Magnetic resonance imaging (MRI) EPN analysis

MRI brain scans were obtained in a 2 Tesla/30 cm horizontal superconducting magnet 85310HR (Oxford Instruments, Abingdon, UK) interfaced to a Bruker Avance AVIII console (Bruker-Biospin, Ettlingen, GE) with Paravision 5.1 software (Bruker, Ettlingen, GE) (Figure 5H, 5I). A Crossed Saddle radiofrequency coil [31] was used as a head probe in animals anesthetized with ketamine/xylazine (95/12 mg/kg, i.p.). A T2-weighted RARE (Rapid Acquisition with Refocused Echoes) sequence (TR = 5000 ms, TE = 40.5 ms, RARE factor = 8, 4 averages, 6 minutes/animal) was used in a volume of 32 × 32 × 24 mm3 covered by a 128 × 128 matrix and 2-mm slice thickness without gaps (12 slices), generating a spatial resolution of 250 × 250 μm2. Immediately after RARE acquisition, a T2*-weighted image, using a FLASH (Fast Low Angle Shot) sequence (TR = 500 ms, TE = 15 ms, flip angle = 30°, 8 averages, 6 minutes/animal) was acquired. For this image, a volume of 32 × 32 × 24 mm3 was covered by a 192 × 192 matrix and 2-mm slice thickness without gaps (12 slices), generating a spatial resolution of 167 × 167 μm2. MRI was analyzed qualitatively compared to control animals. In the presence of MION-Rh-labeled EPN cells “dark” regions of hypointensity appear.

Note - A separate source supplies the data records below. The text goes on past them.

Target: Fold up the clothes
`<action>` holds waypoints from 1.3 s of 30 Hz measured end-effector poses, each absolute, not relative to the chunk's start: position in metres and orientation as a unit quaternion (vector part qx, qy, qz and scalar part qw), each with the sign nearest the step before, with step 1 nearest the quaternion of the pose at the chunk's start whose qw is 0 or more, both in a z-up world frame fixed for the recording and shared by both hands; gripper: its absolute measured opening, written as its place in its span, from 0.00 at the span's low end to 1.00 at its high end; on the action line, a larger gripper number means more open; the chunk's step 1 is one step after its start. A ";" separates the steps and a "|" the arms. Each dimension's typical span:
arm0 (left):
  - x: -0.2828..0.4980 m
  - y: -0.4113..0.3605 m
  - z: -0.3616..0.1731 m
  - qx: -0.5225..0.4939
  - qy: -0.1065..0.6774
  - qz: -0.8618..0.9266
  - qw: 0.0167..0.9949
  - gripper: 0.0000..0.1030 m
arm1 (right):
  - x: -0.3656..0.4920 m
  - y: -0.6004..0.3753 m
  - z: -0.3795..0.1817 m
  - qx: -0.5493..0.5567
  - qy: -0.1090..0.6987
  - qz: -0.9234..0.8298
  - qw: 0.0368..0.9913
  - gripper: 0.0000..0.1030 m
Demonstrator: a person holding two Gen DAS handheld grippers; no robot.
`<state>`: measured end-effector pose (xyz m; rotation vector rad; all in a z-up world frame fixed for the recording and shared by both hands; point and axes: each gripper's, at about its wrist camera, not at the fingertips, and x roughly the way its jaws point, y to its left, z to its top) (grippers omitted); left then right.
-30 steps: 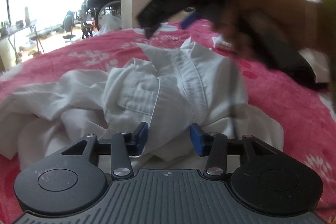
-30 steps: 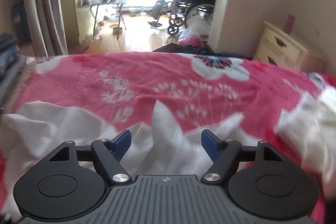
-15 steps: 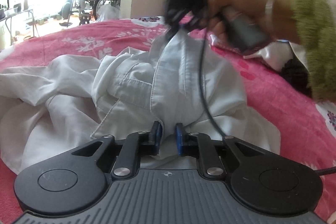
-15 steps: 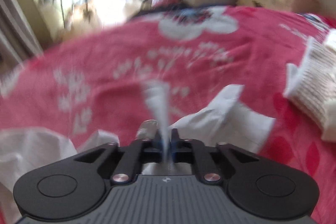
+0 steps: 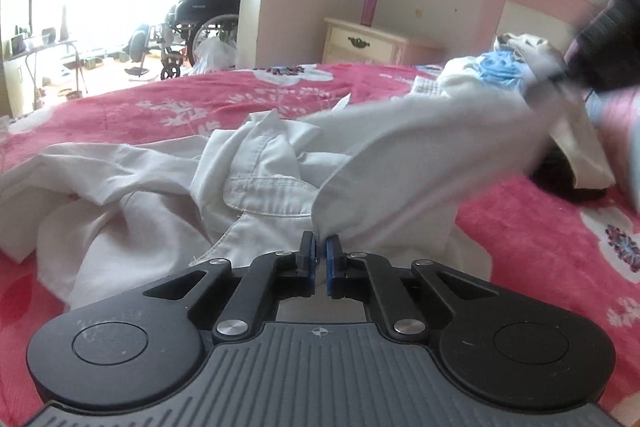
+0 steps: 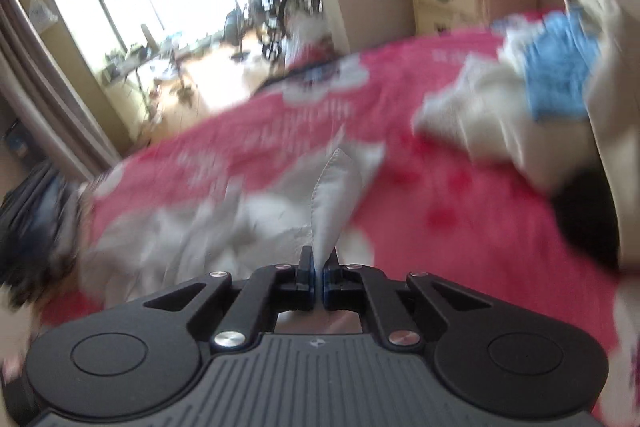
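Left wrist view: white shirt point(image 5: 256, 187) lies crumpled on the pink bed point(image 5: 540, 227), one fold pinched in the closed left hand-held gripper point(image 5: 319, 251). A pointed edge is clamped by the right hand-held gripper point(image 6: 319, 261), likely so the cloth can be stretched flat.

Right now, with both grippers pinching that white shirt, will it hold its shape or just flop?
Probably flop: the white shirt lies crumpled on the pink bedspread. Between the left gripper and right gripper it likely drapes. It seems light.
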<state>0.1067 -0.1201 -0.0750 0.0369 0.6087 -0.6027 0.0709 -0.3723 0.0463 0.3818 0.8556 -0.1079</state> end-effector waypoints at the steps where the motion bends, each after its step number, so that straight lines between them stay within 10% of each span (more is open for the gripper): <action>1: 0.101 -0.116 -0.073 0.015 0.292 -0.291 0.911 0.02 | 0.057 -0.366 0.043 0.193 0.425 -0.044 0.883 0.04; 20: 0.067 0.044 -0.032 0.023 0.289 -0.148 0.945 0.05 | 0.020 -0.151 -0.053 0.356 0.530 0.231 0.734 0.05; 24: 0.072 0.069 -0.047 0.007 0.334 -0.113 0.936 0.33 | 0.038 -0.122 -0.075 0.296 0.539 0.225 0.755 0.14; 30: 0.054 0.107 -0.056 -0.070 0.370 -0.088 0.922 0.50 | 0.034 -0.116 -0.068 0.219 0.543 0.233 0.776 0.47; 39: 0.012 0.115 -0.085 -0.186 0.465 -0.114 0.858 0.54 | -0.005 -0.155 -0.021 0.157 0.485 0.272 0.816 0.54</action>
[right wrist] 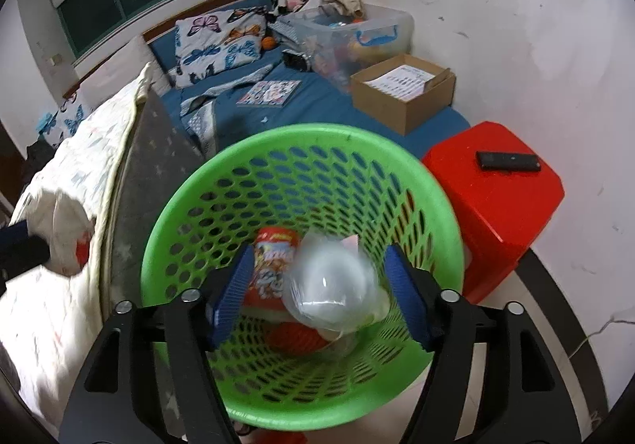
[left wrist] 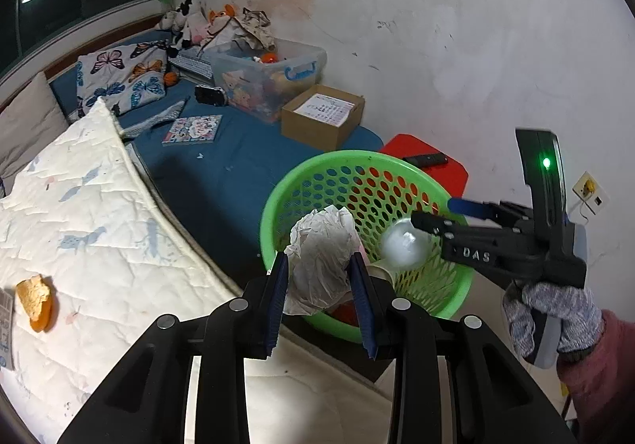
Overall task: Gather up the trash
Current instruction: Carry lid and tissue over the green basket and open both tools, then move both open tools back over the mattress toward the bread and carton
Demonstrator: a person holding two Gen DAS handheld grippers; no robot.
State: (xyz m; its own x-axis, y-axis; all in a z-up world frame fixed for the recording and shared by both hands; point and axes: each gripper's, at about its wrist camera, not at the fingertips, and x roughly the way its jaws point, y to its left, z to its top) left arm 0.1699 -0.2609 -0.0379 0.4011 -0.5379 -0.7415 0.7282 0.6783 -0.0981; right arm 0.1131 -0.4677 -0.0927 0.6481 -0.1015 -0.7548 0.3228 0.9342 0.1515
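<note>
A green perforated basket [left wrist: 285, 190] [right wrist: 278, 142] stands beside the bed. My left gripper [left wrist: 320, 287] is shut on a crumpled white paper wad [left wrist: 323, 251], held at the basket's near rim. My right gripper [right wrist: 321, 291] is open over the basket; it also shows in the left wrist view [left wrist: 434, 215]. A blurred clear plastic piece [right wrist: 335, 287] [left wrist: 405, 247] is in the air between its blue pads, not gripped. A red snack wrapper [right wrist: 274, 265] lies inside the basket. An orange peel [left wrist: 35, 301] lies on the white quilt.
A red stool [right wrist: 500, 197] with a black remote [right wrist: 508, 161] stands right of the basket. On the blue bed [left wrist: 238, 162] are a cardboard box [left wrist: 323, 116], a clear toy bin [left wrist: 270, 74], a book [left wrist: 192, 129] and butterfly pillows. The white quilt [left wrist: 79, 213] lies left.
</note>
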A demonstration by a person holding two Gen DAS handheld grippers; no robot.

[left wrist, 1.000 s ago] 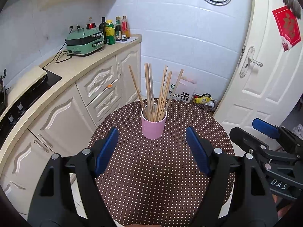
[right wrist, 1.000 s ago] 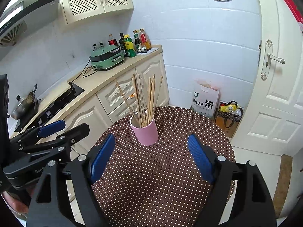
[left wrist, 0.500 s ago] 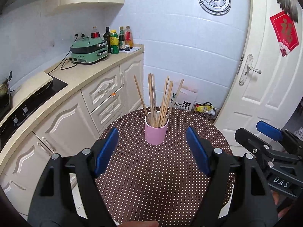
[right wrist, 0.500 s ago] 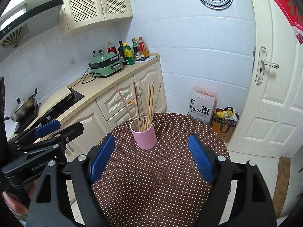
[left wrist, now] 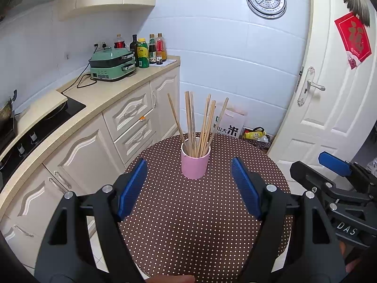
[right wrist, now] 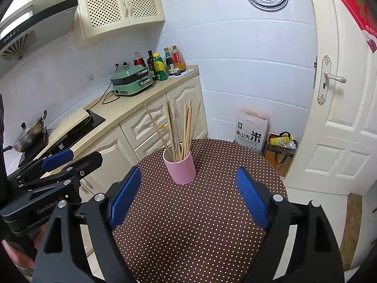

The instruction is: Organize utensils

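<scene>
A pink cup (left wrist: 195,165) stands upright on a round table with a brown polka-dot cloth (left wrist: 200,224). Several wooden chopsticks (left wrist: 200,122) stand in the cup, fanned out. The cup also shows in the right wrist view (right wrist: 181,168) with the chopsticks (right wrist: 181,129). My left gripper (left wrist: 189,186) is open and empty, held back from the cup above the table. My right gripper (right wrist: 188,194) is open and empty, also short of the cup. Each gripper shows at the edge of the other's view: the right one (left wrist: 334,172), the left one (right wrist: 59,162).
Cream kitchen cabinets with a counter (left wrist: 113,94) run along the left, holding a green appliance (left wrist: 112,67), bottles (left wrist: 146,52) and a stove (left wrist: 35,127). A white door (left wrist: 329,108) is at right. A paper bag (right wrist: 251,129) and other bags sit on the floor behind the table.
Both grippers have drawn back and risen a little, so the cup with chopsticks looks smaller and farther. Both stay open and empty.
</scene>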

Immunohistochemical (IHC) staining of EPN tissues

After image acquisition, the animals were anesthetized and transcardially perfused with a buffered saline solution and 4% paraformaldehyde (PFA). The brains were removed and stored in PFA for 24 hours and cryoprotected in a 40% sucrose solution for 48 hours. Coronal sections were cut to 40 μm in thickness using a cryostat (Leica) and stained using standard procedures for hematoxylin-eosin and Prussian Blue staining and for IHC staining we used human primary antibodies included the following: antisynaptophysin (anti-SYP) (1:200), glial fibrillary acidic protein (GFAP) (1:200), vimentin (VIM) (1:200), epithelial membrane antigen (EMA) (1:100), MAP-2 (1:200), Ki-67 (1:20), p53 (1:100) (Abcam, Inc.), anti-Nestin (NES) (1:500) and VEGFR-1 (1:150) (Epitomics, Inc.). After slides were incubated with primary antibodies, the appropriate biotinylated secondary antibodies were applied, and the final signal was developed using the 3,30-diaminobenzidine substrate kit for peroxidase. A negative control was performed by replacing the primary antibody with 1% BSA in PBS. The IHC staining was assessed by combining the intensity, scored as negative (–), low (+), medium (++), and strongly positive (+++) and extent of immunopositivity expressed as the percentage of positive cells.

CONCLUSIONS

We successfully established and characterized in vitro and in vivo EPN models for studying the molecular pathways necessary for EPN growth and progression. Our study showed that direct orthotropic implantation of a fresh surgical specimen led to the development of a clinically relevant animal model of pediatric EPN, a tumor for which no permanent cell lines are available. We demonstrated that GFAP/CD133+CD90+/CD44+ EPN cells maintained key histopathological and growth characteristics of the original patient tumor.